Lucas had died in the same heat spell that had killed his parents. Since then Rowen had felt nothing. Too much loss all at once. He groaned on the heated ground, but it was silent, and no one was there to have heard it even if he could make a sound.
He had survived that heat spell. It should have killed him like it killed his parents, but he had lived, eating pit seeds that silenced him forever and leaving him mute to defend himself to the villagers when they claimed he stole his parents’ water. The Brush Goddess had cursed him for no reason. Or maybe there was no Brush Goddess.

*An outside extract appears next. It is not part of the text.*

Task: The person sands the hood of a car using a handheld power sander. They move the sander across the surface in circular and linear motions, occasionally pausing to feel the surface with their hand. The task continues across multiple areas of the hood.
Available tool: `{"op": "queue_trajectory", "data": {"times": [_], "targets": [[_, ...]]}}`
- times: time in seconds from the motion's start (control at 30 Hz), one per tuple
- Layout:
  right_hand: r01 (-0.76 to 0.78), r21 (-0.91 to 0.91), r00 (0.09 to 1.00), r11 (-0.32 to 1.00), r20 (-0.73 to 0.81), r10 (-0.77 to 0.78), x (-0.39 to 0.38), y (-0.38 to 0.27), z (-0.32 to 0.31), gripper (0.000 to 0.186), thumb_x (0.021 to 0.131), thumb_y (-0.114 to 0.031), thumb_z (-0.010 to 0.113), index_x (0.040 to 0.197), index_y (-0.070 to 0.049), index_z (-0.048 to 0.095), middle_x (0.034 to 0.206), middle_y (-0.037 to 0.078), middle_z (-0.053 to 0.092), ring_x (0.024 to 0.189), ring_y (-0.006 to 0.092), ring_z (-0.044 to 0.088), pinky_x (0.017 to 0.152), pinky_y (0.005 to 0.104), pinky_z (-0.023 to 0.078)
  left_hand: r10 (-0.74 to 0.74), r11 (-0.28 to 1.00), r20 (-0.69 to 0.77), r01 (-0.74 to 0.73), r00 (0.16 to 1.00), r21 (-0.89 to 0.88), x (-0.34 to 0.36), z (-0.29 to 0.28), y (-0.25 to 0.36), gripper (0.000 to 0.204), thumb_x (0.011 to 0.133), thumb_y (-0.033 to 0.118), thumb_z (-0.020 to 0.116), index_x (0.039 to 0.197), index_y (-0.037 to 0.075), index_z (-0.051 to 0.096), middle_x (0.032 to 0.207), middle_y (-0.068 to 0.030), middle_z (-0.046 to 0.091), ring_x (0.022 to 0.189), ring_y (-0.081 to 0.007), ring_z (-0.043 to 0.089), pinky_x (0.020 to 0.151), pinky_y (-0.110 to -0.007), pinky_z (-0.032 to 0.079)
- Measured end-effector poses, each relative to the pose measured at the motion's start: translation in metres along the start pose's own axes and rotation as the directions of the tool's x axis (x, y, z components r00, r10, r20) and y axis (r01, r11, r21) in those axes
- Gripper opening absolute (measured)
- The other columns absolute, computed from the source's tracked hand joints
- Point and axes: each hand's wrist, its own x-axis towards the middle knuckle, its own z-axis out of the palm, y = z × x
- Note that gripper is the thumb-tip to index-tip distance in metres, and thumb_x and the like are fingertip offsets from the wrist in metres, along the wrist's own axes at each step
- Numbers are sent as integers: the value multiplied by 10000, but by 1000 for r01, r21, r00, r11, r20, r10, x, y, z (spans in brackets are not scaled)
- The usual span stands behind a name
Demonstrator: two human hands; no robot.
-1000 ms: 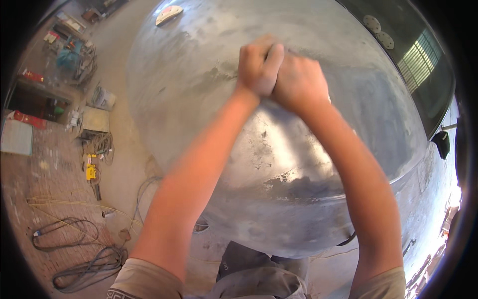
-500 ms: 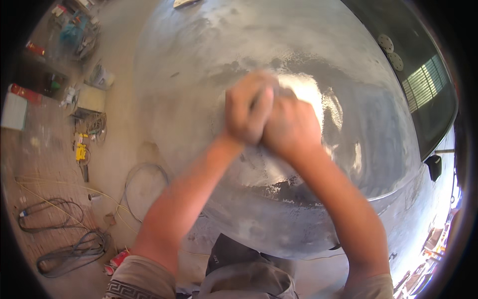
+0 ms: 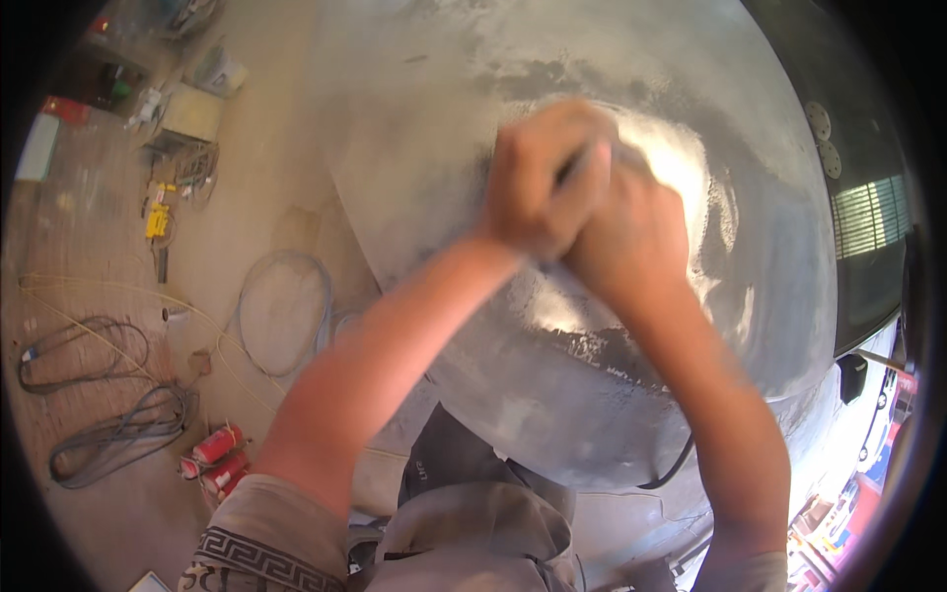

A wave of nausea flipped his stomach. Heat sickness was setting in. He rolled over to vomit, nothing coming up but whitish bile. Rolling made him dizzy, and that made the sickness worse.
Soon, nothing came up at all. Heat surged through him, but he could no longer sweat. The ground spun.
This was fitting. He couldn’t survive again. He had struggled to live alone for the past year, a ghost no one wanted in their village.
He opened his eyes and was greeted with darkness.
Night had not come. He rolled, impossibly slow, to look up. The sun had been covered, a thick, dark cloud blanketing the village.
The skin around his mouth burned and flaked as he smiled. He had been sacrificed, and the storm had come.